### Try it
If a line below contains the word "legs", count it; give only the total.

=-=-=

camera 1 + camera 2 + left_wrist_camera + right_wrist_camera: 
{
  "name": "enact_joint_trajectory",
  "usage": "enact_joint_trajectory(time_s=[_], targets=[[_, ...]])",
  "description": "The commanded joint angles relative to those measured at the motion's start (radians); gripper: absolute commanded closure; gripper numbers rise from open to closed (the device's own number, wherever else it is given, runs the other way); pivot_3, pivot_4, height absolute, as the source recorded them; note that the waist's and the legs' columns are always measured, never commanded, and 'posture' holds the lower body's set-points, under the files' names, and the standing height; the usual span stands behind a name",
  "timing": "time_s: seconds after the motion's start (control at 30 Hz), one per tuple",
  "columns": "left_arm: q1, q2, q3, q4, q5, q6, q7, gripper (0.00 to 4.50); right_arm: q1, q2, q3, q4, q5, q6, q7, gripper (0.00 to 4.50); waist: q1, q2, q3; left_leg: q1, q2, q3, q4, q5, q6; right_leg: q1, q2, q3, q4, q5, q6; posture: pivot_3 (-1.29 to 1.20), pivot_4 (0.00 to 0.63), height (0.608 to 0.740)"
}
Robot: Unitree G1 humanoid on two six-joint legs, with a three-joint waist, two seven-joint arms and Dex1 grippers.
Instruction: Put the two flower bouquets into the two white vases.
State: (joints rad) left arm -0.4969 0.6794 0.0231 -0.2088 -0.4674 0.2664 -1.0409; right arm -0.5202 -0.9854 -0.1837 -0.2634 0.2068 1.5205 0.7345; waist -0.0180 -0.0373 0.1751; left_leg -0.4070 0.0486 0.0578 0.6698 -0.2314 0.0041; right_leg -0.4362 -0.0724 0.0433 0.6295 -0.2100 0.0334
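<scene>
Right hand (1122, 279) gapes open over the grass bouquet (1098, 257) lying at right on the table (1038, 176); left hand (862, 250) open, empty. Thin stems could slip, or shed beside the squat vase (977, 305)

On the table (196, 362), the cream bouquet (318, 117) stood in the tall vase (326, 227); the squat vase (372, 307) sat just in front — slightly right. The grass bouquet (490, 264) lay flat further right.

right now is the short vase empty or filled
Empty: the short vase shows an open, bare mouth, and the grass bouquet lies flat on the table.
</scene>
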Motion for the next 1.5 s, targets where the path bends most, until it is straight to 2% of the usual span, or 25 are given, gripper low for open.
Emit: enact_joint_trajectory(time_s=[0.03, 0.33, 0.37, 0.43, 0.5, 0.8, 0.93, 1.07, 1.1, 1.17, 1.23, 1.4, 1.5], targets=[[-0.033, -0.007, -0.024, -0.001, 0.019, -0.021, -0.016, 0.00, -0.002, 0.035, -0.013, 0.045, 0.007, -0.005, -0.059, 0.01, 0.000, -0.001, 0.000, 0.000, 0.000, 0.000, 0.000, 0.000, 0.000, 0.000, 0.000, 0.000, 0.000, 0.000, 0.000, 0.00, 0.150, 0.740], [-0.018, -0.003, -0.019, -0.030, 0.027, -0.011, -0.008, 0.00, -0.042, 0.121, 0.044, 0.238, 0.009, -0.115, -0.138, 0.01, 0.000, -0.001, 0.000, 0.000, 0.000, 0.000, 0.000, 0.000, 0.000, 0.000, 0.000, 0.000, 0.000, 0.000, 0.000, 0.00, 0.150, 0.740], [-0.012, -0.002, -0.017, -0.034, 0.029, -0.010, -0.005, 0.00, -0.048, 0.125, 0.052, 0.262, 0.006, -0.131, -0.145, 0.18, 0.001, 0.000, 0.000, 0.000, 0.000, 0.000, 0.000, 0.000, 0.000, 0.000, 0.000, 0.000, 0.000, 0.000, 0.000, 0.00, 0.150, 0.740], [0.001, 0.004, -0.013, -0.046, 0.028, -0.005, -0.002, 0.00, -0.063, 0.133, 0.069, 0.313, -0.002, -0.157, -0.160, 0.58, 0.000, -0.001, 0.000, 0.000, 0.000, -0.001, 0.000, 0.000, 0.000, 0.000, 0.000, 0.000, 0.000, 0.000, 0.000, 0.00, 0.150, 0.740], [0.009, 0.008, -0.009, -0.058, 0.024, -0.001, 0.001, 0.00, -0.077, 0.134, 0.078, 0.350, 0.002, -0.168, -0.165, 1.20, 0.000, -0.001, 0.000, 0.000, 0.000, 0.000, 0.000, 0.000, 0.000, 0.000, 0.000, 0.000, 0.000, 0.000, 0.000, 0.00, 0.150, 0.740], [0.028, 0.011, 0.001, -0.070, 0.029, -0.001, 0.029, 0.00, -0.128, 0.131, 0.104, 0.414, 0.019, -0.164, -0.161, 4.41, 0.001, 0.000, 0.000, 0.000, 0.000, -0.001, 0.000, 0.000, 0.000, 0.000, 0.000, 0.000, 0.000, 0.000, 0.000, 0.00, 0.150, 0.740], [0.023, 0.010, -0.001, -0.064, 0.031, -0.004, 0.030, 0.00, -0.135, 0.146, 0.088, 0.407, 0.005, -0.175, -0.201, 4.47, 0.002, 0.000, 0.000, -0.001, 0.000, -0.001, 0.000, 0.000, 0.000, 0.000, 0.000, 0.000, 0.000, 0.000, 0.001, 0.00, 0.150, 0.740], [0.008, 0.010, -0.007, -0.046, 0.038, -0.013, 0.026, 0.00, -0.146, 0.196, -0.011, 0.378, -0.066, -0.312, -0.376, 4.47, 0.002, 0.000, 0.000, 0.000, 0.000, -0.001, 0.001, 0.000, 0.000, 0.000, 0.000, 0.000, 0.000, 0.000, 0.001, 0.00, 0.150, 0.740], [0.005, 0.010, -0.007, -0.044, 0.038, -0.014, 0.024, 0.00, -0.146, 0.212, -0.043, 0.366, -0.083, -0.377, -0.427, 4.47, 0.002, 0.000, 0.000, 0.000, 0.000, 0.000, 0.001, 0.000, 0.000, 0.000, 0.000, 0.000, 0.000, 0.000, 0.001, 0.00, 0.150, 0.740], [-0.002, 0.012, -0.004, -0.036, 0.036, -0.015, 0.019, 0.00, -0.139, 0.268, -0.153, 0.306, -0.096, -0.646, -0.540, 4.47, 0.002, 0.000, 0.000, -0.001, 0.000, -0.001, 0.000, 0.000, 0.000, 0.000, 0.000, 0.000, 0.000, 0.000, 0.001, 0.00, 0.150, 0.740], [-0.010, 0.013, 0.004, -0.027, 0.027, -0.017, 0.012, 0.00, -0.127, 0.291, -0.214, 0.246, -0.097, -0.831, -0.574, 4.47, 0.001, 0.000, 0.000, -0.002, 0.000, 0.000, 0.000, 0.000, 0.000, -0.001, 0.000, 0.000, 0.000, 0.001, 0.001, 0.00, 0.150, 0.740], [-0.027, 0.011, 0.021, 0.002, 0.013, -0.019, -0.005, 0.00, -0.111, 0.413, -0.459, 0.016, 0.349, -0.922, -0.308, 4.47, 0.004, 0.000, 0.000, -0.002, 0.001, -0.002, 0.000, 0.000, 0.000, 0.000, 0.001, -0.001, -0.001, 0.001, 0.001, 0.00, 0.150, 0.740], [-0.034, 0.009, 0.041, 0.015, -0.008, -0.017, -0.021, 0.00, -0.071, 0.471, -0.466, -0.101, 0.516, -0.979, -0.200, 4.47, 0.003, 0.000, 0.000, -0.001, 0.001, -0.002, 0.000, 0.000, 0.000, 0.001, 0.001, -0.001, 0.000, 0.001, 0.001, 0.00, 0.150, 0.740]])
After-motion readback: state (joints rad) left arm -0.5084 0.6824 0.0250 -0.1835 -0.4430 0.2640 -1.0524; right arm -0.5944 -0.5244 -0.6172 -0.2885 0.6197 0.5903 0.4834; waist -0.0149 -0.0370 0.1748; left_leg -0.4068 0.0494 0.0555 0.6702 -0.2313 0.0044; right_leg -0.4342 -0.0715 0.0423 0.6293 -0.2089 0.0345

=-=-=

### The completed task
2